Of the aforementioned four universities, I attended two as a layman and two as a Jesuit, and two were Jesuit schools and two were institutions of the Ivy League, with the result that I field a lot of questions that cry out for a binary solution set: which Ivy League school is better? Which Jesuit school is better? Who’s better, the Jesuits or the…um, who is it, the Episcopalians? Of course, the reality is much more complicated, and deeply colored by my own self-identification at the time of enrollment at each place. But my experience of all four places has convinced me of this much: if I had a child…I would be in a hell of a lot of trouble with my superiors.
But let’s pretend for the next 500 words that I did have a child, and that child was choosing between the Ivies and Fordham. Where would I want him to go?
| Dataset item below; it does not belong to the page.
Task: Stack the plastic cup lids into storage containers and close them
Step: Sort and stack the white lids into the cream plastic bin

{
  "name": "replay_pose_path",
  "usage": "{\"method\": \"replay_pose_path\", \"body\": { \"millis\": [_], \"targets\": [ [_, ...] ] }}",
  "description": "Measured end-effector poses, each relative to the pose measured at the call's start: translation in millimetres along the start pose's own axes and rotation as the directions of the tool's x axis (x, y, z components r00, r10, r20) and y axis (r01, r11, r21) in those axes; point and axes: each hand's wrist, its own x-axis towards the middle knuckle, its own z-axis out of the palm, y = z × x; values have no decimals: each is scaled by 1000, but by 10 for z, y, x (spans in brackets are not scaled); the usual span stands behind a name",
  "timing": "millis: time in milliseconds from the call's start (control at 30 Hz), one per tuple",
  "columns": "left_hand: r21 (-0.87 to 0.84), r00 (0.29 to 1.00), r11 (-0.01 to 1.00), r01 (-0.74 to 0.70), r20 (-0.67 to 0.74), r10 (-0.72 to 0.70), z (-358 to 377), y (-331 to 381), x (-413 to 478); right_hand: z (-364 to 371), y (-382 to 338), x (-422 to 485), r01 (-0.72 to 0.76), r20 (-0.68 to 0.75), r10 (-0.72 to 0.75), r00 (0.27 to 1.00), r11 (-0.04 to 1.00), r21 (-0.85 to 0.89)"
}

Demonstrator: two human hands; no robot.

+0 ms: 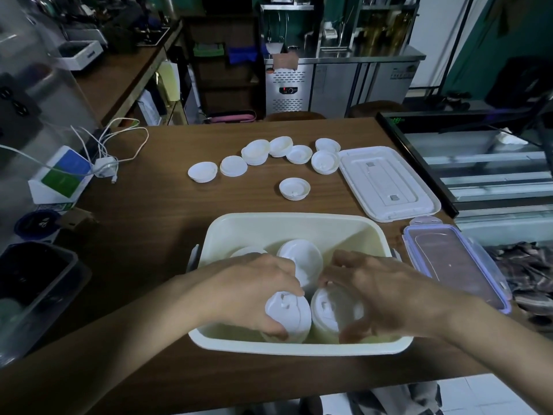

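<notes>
A cream storage container [299, 226] stands at the table's near edge with stacks of white cup lids lying in it. My left hand [248, 292] grips one lid stack [291, 316] at the front left of the container. Beside it, my right hand [380, 289] curls round a second lid stack [332, 310]. Another stack [302, 256] and part of a further one lie behind them. Several loose white lids [294, 188] are scattered on the table beyond the container. Its white lid [386, 182] lies flat at the right.
A clear lid with purple clips [454, 265] lies at the right edge. A dark bin [39, 292] stands at the left, with a white box [59, 181], a charger and cables behind it. A glass display case [484, 163] borders the table on the right.
</notes>
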Motion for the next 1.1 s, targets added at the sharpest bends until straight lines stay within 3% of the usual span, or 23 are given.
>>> {"method": "replay_pose_path", "body": {
  "millis": [200,367,467,667,767,900,1100],
  "targets": [
    [-68,999,998,-1,-52,-3,-124,-32,7,-153,141,-58,40,-35,-34,999,981,190],
    [-104,969,994,-37,-248,10,-393,-147,102,-299,349,100,134,-265,-68,962,961,242],
    [-150,955,988,-25,-296,-21,-547,-285,251,-377,477,277,171,-393,-37,919,935,312],
    [-111,939,994,-2,-341,-36,-818,-640,657,-490,777,673,178,-478,13,878,919,353],
    [8,945,997,75,-321,-68,-898,-851,888,-521,971,876,148,-486,61,872,913,381],
    [-73,940,992,101,-320,-119,-936,-1109,1237,-522,1307,1175,126,-518,122,846,900,417],
    [-128,936,970,207,-262,-235,-837,-1520,1800,-404,1940,1723,-74,-516,330,790,887,455]
  ]
}}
Despite my own positive experiences at Columbia and the University of Pennsylvania, I’d still encourage him to stick with Fordham for the undergraduate education. The Ivies have more resources, more money, and more cachet in most circles, and offer a tremendous education; I would highly recommend both for graduate school or professional training. But the undergraduate experience, in my mind, is not really about plotting out one’s future employment. A Jesuit I met while an undergraduate at Loyola Marymount many years ago put in blunt but accurate terms what the real point of higher education is: “You don’t go to college to get a job. You go to college to become an interesting person.”
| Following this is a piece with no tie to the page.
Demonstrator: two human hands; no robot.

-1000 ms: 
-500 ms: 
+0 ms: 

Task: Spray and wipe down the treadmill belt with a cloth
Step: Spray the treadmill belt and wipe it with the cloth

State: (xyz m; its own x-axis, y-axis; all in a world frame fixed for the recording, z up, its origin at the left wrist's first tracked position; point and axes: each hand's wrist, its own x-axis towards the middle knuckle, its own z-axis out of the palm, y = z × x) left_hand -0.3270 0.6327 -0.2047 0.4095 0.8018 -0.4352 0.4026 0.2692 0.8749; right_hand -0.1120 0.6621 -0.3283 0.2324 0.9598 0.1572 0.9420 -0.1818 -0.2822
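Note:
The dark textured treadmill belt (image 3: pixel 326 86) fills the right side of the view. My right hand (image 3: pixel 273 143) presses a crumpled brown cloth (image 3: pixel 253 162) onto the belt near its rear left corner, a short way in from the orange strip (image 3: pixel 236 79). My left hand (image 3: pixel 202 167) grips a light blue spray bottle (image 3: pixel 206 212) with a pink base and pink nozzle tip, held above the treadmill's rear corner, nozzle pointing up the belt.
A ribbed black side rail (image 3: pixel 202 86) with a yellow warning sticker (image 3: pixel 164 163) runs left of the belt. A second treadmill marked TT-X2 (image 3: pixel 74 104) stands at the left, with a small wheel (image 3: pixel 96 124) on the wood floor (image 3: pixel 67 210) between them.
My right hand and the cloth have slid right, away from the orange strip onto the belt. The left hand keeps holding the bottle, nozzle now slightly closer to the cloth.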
I agree — professional skills are important, but they are useless if a person is an ignoramus or a bore. And the project of becoming a more interesting person requires the acquisition of a fair amount of knowledge, but more importantly, it demands the steady development of wisdom, a very different thing.
“Sapientia et Doctrina,” proclaims the Fordham shield: “wisdom and knowledge.” As aims of any university, they are laudable, and for a Catholic university, they are terms loaded with meaning far beyond their simple appearance. Of course, we must be careful when we parse bold statements of ancient age, for sometimes their meanings change or become irrelevant; Columbia University, from which I will matriculate in a month with an MFA in Creative Writing, boasts proudly in stone-cut letters atop its famous Low Library that it is “maintained and cherished from generation to generation for the advancement of the public good and the glory of Almighty God.”
That is some creative writing, indeed. Though Columbia is a fantastic university with ungodly resources, no one would pretend that as an institution or a community it is committed to God’s glory; these days, most of my Columbia peers are ashamed even to admit any reference to Columbus. So what do the tour guides do when visitors notice that little business about “the glory of Almighty God”? They ignore it, or shrug their shoulders and say “we don’t really mean that anymore.”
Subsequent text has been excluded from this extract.